**Task goal:** Below are lines of data; count those containing the word "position" and write nothing but the number.

**Supplied information:**
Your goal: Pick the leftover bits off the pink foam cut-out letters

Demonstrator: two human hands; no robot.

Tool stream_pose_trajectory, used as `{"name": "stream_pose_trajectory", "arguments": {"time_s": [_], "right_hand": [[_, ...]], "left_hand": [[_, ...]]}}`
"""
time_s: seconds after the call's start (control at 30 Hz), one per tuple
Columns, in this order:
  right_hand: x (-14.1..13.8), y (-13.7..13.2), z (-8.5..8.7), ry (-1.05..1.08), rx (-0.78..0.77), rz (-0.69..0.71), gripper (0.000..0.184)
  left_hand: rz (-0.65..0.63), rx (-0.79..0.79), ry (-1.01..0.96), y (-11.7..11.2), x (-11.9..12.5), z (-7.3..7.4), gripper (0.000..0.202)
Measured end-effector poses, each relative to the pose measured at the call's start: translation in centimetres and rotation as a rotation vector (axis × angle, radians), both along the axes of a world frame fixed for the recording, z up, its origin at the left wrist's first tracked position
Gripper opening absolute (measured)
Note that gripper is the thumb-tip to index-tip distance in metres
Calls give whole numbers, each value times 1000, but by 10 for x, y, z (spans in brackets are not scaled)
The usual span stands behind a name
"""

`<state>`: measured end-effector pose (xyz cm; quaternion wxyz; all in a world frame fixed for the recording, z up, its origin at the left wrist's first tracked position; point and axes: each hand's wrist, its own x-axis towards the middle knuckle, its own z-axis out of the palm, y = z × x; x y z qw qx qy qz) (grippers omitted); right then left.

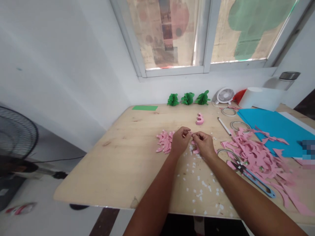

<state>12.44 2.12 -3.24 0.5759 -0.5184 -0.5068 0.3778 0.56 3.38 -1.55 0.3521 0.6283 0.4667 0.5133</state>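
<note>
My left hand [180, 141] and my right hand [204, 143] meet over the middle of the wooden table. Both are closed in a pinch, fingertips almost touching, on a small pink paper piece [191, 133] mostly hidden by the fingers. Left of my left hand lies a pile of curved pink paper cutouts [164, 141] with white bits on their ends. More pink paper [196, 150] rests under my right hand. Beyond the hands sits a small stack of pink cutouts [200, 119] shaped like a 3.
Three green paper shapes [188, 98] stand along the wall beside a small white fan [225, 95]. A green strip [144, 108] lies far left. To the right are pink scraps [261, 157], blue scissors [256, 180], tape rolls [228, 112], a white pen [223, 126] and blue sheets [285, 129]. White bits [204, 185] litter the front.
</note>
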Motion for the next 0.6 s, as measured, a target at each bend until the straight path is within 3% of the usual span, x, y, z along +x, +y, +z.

**Exercise output:** 2